Chans have a big network effect, so even if you made a better one, that's not good enough for people to switch. It needs to be so much better that the features outweigh network effects. 8ch at the time had the significant benefit of having user-created boards, and thus a solution to mod abuse. And user confidence in 4ch was at a minimum because of GG. Even so, it's been how many years now and we still have only a fraction of activity.
I think a new chan would need to have a way of automatically copying content from bigger chans somehow. That way new boards could be bootstrapped with some borrowed content, so that they can have a hope of living. Otherwise it's just not worth it to participate in new, small boards long enough.
I made CLI program that watches threads for new replies and opens them in browser if needed. I was thinking of expanding it into a full-fledged browser, but if is doing it already no sense duplicating the work I guess.

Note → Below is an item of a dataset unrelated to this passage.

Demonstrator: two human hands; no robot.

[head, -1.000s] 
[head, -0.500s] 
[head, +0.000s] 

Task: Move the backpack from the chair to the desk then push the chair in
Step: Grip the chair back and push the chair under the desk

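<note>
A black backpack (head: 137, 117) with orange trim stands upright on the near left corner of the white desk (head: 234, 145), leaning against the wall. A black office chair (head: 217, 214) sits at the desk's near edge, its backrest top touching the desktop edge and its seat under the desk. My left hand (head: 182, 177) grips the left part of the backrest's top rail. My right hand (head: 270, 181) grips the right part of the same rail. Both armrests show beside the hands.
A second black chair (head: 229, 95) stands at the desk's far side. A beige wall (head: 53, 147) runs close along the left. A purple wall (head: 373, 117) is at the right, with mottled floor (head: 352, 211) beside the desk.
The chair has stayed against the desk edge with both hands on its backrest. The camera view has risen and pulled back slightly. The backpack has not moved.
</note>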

But yeah a dedicated chan browser would be nice. The text replies on chans use very little data, the HTML and JS on top of that is a lot of bloat. Not to mention the JS is a privacy issue. Ideally the "chan" would just be a server with a well-defined data format (current JSON if cleaned up a bit would work) and something like a REST API that can
Then individual "chan browser" authors can handle actually rendering this stuff however they want as well as user interaction. In fact the mobile chan apps already do this, and it's a much better experience. Even more so now with how shit modern browsers are. The only "drawback" is that you won't be able to access the chan without the chan browser, but if for some reason you want tech impaired retards to participate in this model, a 3rd person can set up a web-based chan browser that takes data from the server and renders it in a browser. But crucially, UI and backend still won't have to be the responsibility of a single person or group.